In every town we’ve visited here in France there is a World War I memorial. In Bassac, there are actually two. The memorials are most often stone obelisks resting upon a cubic base with a plaque of names on one side of the base. These are the names of those killed in action, who were sent to war from that particular town. They are always in quiet places with low foot or car traffic, which is French custom (opposed to the British who tend to build their war memorials in the most public place possible.) Most often they are in the square in front of the town’s chapel, church or abbey, but several are within the walls of the town graveyard, often down the main row against the back wall so that you see it immediately when you enter through the gate. One of Bassac’s memorials is here – the names of the honored etched in stone surrounded by the decaying bodies of people on whose behalf they once fought.
Though the memorials were created to honor those dead in World War I, many of the memorials have plaques that were added later to honor those who died in World War II. Only, wars aren’t named at all. Those who died in World War I are under an inscription reading 1914 – 1918, those who died in World War II are under an inscription reading 1939 – 1945. When you stand there reading off the names of the dead, you get the impression that the first half of the 20th century was one long nameless tragedy. Above the lists of names there is often a sentence reading: A ses enfants morts pour la France, meaning “To our children who died for France.” 1.3 million Frenchman were killed in action between 1914 –1918. If you include the other 400,000 civilians who died, France lost almost 10% of their male population at the start of the war. And another one million more were maimed or crippled. I wasn’t entirely sure how to put these numbers in context, so I started to compare the death tolls to U.S. Wars. See a full list here. One example is the War on Terror, the war of my generation: On September 11, 2001, 2,977 people were killed and 6,000 more were wounded. Since then, in Afghanistan and Iraq, we’ve lost 6,717 soldiers and another 50,000 have been wounded.
200,000 more French soldiers died between 1939 – 1945. More than half of those died in the first few months fighting the invading German army and those soldiers died at a faster rate than during 1914 – 1918. Often, especially in the U.S., the French are mocked for their efforts during those years, mocked for their need to be liberated by other countries, ridiculed for their cozying up to the Germans. Some of this, thanks mostly to General Petain’s Vichy government and his exporting of Jews to concentration camps, is quite well deserved. But overall, since I’ve been here and stared at every small town’s long list of lost children and read just a few of the 1.3 million names etched in stone it’s quite easy to understand how the resolve of a country to stand and fight could be shaken after losing 100,000 men in just a few months in 1940.
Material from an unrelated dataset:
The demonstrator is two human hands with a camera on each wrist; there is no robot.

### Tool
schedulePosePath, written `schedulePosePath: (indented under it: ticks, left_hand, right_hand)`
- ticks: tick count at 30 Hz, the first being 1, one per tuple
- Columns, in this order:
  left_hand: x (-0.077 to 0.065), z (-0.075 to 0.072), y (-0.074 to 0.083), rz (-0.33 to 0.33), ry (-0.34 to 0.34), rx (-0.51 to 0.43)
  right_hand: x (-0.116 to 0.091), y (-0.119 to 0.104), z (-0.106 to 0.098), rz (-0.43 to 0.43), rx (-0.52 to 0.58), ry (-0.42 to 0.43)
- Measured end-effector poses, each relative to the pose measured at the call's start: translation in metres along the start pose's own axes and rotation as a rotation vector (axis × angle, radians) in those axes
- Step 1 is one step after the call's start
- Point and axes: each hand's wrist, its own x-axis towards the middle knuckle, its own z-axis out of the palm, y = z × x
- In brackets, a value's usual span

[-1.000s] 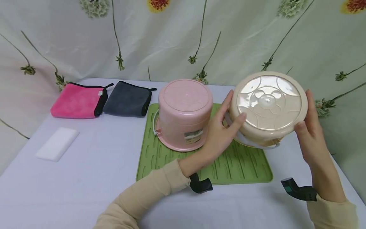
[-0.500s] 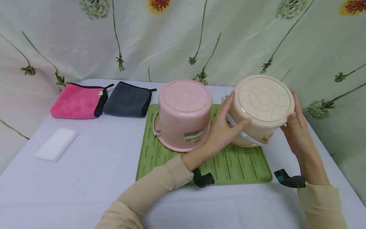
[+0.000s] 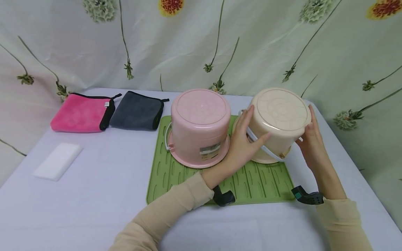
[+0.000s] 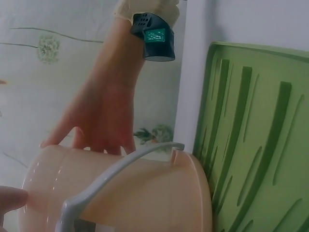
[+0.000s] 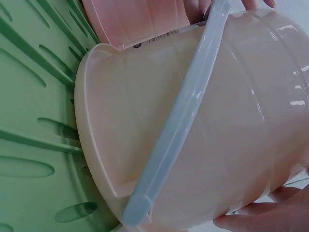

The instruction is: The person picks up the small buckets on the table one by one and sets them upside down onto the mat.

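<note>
An upside-down beige bucket (image 3: 279, 111) with a pale grey handle (image 3: 265, 148) stands at the right part of a ribbed green mat (image 3: 163, 174). My left hand (image 3: 240, 148) holds its left side, thumb across the front wall. On the opposite side my right hand (image 3: 315, 146) grips the wall near the base, which faces up. In the right wrist view the bucket's rim (image 5: 84, 111) lies right at the mat's ridges. Close to the left hand, a pink bucket (image 3: 201, 122) is also upside down on the mat.
Folded pink (image 3: 80, 113) and dark grey (image 3: 136, 111) cloths lie at the back left of the white-covered table (image 3: 103, 195). A flat white block (image 3: 59, 161) is in front of them. Behind the table hangs a flowered curtain (image 3: 176, 45).
The beige bucket has come down and left from a tilted pose, its rim now at the mat. Both hands stayed on it, the right one moving left with it. The pink bucket kept its place.
</note>
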Motion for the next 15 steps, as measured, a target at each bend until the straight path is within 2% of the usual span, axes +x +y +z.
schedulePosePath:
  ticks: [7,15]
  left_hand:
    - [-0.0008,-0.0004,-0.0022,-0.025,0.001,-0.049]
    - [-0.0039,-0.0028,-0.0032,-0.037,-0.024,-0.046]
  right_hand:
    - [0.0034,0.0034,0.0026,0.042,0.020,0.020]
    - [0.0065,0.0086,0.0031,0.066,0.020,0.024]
I’ve been reading quite a bit of World War I history lately, something I had little previously knowledge of before landing in France. Death is, of course, the most consistent character of any book on war, but the dead themselves are so often lost in their assumed inevitable destruction in a war that already occurred. The first of Tolstoy’s two types of history is the history of results – the how, when, where and what is extremely important but it’s never the complete story. Since we’ve been living here Molly and I have walked or driven to 30 or 40 tiny towns. Most of the towns have no more than a thousand people, many less than 500. To call these towns sleepy would be an understatement – most don’t have a store or any commerce whatsoever and people outside in groups larger than two are a rarity. Yet, in every town we’ve been to, even little Talmont, population 79, there is a 10 foot tall obelisk listing the names of children who died for France. When you’re in a town this small and it’s just after the war and a monument is being constructed listing the names of a significant portion of your population who are dead it’s tough to imagine being able to understand a war being fought 1,000 miles away. This is the other type of Tolstoy’s history, this is the history of facts, of the actual effects on human life and the history one must experience to truly appreciate the impact of war. And I stand there, reading off the names, thinking of my own friends who’ve been to war, thinking of these 17 and 18 year old grape pickers loading onto a train headed north to the Western Front, armed with a gun and a shovel and thanks to the insanity of the outside world they’ve never seen, ready to die.